Она с мольбой посмотрела на него: как он ее терпит? Но она не могла ничего поделать с собой, не могла!
— Элиэн, ты издеваешься? Тебе не за что просить прощение, — все тем же неестественно спокойным тоном произнес Вадерион.
Элиэн уронила лицо в ладони, вновь чувствуя на щеках слезы.
— Элиэн? Все в порядке? — раздался над головой его голос, в котором появились первые проблески тревоги. — Что случилось? Болит? Кружится голова? Тошнит? Сайл сегодня тебя смотрел?
— Да, смотрел, — уже откровенно всхлипывая, ответила она. — Я хорошо себя чувствую, с ребенком все в порядке, ты мож-жешь не бесп-покоиться и ложиться с-спать.

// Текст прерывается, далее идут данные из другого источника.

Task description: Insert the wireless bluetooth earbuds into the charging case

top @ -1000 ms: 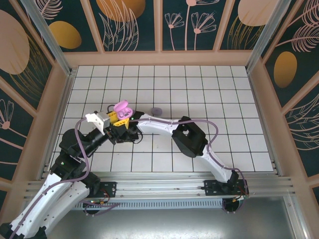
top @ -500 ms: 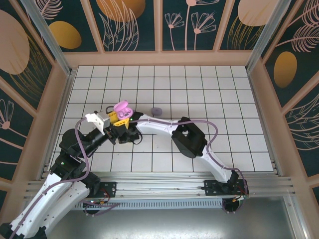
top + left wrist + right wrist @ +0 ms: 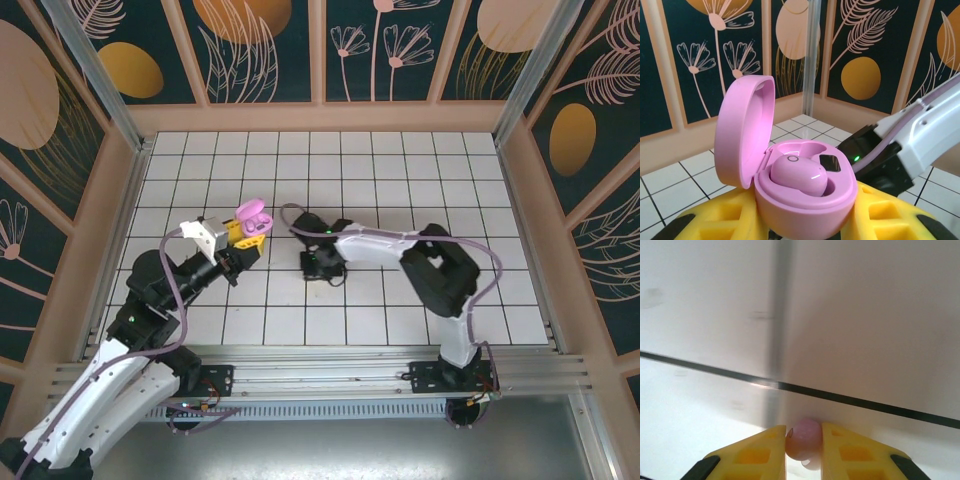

— Демоны Глубин! — простонал Вадерион. — Ты точно издеваешься… Так, хватит плакать, — попытался грозно приказать он, но вышло плохо — Элиэн только больше разревелась.
— Я люб-бл-лю теб-б-бя.
— И я тебя, — покорно ответил он.
Она отрицательно покачала головой.
— Элиэн… — на несколько секунд красноречие изменило ему — он подбирал приличные слова. — Элиэн, наверное, я все же лучше знаю, что и к кому я испытываю. Так что будь хорошей девочкой и не говори глупостей.
— Я и так их постоянно говорю. Говорю и говорю, и не могу замолчать. Не хочу тебя обижать и все равное обижаю. Мне так стыдно, — пролепетала она, размазывая слезы по щекам. — Я такая слабая и жалкая. И я понимаю, как я тебе надоела, а мне плохо… Ну вот опять! — она вновь разрыдалась, хотя собиралась сохранить для этого разговора холодную голову.
Несколько минут Вадерион молчал, наконец размеренно произнес:
— Что дало тебе повод думать, что ты мне надоела?
— Я зн-наю… Ты отдалился…
— Я забочусь о тебе в пределах собственных сил! Если тебе еще что-то нужно, то скажи!
То, что он слегка повысил голос, сказало все и отрезвило ее чище пощечины. Она подняла на него сдержанный взгляд — даже слезы перестали течь — и на остатках спокойствия произнесла:
— Думаю, будет лучше, если я вернусь в свои старые покои. Не хочу тяготить тебя своим присутствием в это непростое для нас обоих время.
— Так, — тоном, не предвещающим ничего хорошего, произнес Вадерион, а в следующее мгновение очень осторожно усадил Элиэн к себе на колени и даже позволил положить голову себе на грудь, приобнимая за плечи. — А теперь рассказывай, какие еще глупые мысли забрались в твою умную головку, котенок.
— Вадерион…
— Признавайся. А пока ты собираешь с мыслями, отвечу на твое предложение — нет. Твои покои здесь, и я не собираюсь отпускать тебя. Вот про «надоела» и «тяготиться» я бы послушал.